Show every line of the data that includes the word "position".
■ ■ ■ ■ ■ ■ ■
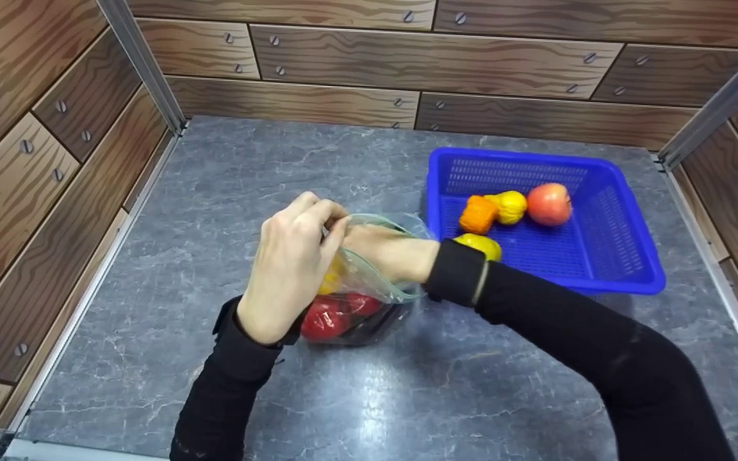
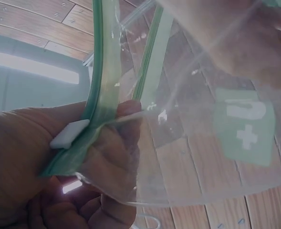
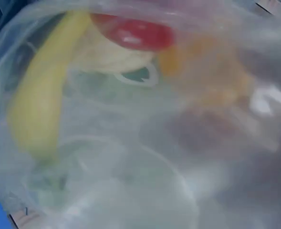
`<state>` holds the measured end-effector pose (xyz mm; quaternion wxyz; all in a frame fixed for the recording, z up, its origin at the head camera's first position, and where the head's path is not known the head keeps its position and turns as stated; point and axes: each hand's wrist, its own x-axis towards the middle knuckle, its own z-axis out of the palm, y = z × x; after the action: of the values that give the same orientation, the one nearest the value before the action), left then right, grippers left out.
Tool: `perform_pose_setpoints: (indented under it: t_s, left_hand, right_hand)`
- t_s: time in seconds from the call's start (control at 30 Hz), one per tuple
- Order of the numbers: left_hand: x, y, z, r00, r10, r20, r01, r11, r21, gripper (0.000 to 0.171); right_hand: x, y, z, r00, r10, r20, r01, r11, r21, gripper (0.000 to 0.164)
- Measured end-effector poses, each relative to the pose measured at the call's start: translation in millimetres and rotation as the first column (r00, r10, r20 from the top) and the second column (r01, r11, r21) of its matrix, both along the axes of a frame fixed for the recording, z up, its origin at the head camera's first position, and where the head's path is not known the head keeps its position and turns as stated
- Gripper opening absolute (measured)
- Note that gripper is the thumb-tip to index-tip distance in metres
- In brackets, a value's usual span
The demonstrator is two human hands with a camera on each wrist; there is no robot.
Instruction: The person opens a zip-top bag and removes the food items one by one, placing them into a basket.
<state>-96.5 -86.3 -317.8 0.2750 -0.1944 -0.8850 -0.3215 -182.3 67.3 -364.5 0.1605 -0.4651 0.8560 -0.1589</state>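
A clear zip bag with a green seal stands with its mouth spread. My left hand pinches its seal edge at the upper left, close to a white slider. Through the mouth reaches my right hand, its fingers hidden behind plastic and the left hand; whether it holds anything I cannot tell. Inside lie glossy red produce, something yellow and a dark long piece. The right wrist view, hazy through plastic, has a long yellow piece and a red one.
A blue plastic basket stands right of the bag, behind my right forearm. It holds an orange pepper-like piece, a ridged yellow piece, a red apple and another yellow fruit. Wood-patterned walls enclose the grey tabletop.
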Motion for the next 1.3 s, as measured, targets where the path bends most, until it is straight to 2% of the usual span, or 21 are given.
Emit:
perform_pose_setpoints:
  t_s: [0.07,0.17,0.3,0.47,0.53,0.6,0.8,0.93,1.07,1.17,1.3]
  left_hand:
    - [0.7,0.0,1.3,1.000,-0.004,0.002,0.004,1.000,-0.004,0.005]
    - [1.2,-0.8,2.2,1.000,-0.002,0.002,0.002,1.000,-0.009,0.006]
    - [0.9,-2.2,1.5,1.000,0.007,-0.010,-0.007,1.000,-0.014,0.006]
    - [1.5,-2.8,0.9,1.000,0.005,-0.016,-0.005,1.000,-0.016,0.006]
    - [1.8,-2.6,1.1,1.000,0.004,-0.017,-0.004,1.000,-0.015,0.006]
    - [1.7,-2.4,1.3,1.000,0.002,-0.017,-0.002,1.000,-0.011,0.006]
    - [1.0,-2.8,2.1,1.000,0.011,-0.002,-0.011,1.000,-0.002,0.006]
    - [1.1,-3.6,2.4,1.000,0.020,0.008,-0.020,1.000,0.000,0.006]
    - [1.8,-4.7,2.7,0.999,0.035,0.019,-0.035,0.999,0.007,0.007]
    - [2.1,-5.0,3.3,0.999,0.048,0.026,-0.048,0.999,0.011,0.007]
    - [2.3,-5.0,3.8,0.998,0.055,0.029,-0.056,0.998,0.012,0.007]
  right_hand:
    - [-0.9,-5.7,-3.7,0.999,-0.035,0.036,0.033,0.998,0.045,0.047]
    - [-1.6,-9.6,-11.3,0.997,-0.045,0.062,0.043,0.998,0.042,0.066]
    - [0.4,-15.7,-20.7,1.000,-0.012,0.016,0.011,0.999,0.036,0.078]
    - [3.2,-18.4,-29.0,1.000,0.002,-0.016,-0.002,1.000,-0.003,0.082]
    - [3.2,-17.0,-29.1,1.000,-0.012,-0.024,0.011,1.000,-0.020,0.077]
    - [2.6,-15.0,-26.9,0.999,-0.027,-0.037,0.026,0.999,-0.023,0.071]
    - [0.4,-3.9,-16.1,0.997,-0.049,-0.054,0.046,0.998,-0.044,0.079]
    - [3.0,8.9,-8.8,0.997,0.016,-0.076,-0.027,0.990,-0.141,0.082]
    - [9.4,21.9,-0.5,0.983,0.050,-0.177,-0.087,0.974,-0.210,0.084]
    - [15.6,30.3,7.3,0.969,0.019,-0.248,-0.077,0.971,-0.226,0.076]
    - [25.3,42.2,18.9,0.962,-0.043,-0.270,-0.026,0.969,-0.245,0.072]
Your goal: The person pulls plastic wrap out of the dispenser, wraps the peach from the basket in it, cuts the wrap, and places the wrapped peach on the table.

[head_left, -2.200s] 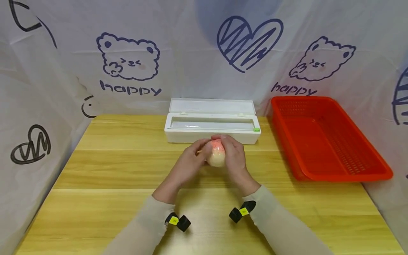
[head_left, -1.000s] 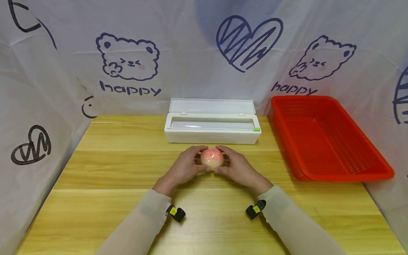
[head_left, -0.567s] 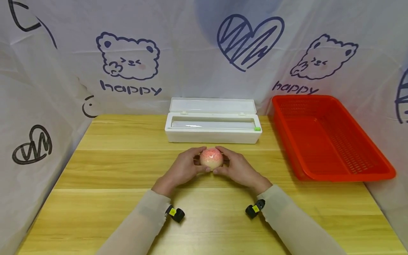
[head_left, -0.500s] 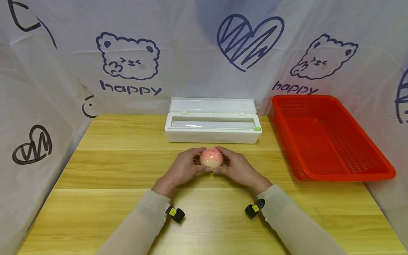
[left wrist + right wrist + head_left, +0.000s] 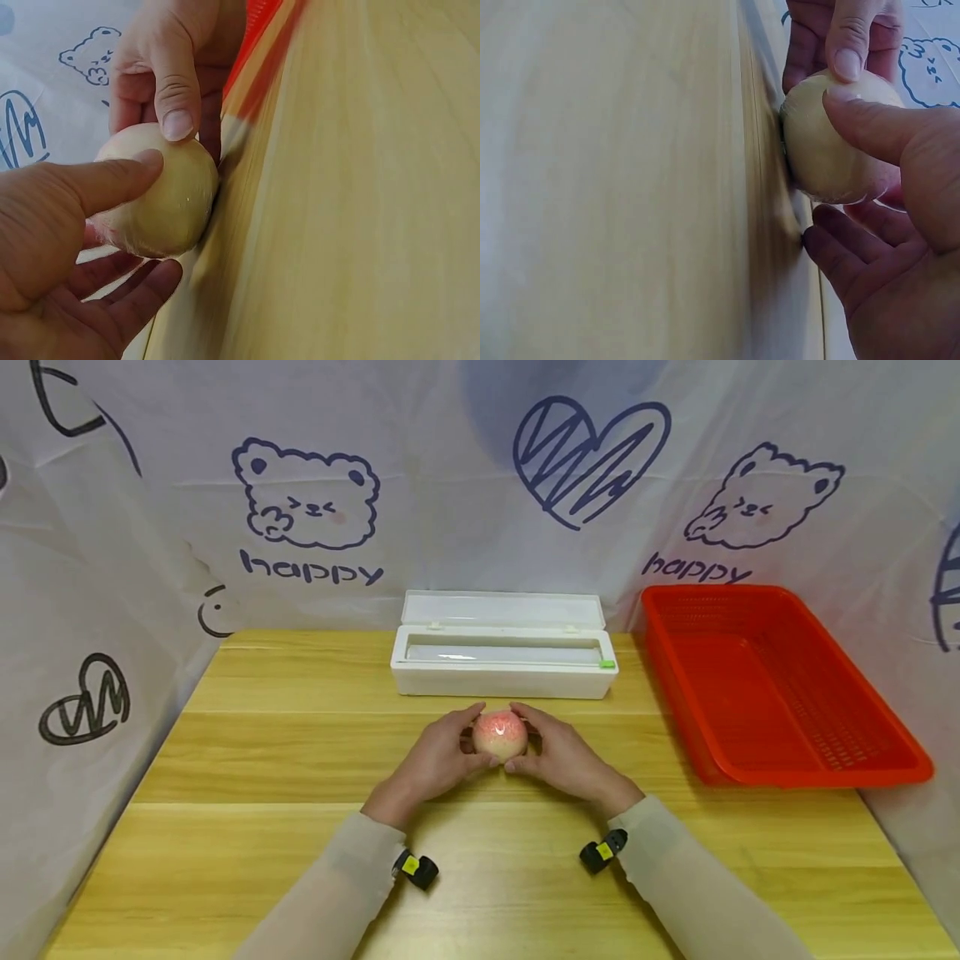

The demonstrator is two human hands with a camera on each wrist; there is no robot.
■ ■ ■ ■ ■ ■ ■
§ Answer space
`<state>` holds the measured end-effector pose (xyz mm; quaternion wxyz; all in a frame fixed for the recording, z up, its origin at the head camera's first position, and where the head's path is not known the head keeps its position and turns as stated; point and axes: each hand's wrist, its own x-axis towards the middle knuckle, its own z-axis out of the palm, y = z × x; after the action: of the values that give the same orientation, the one nearest the value before the action), left then right, grippers left out.
- Measured end-effector poses, each relative to the pose measured at the call's start: translation in millimetres and rotation as the first column (r00, r10, r20 from the top) and the second column (r01, r11, r21) of its matrix, both along the axes of a frame fixed for the recording, z up, its origin at the head camera's first position, and where the head's path is not known the head keeps its position and turns as stated

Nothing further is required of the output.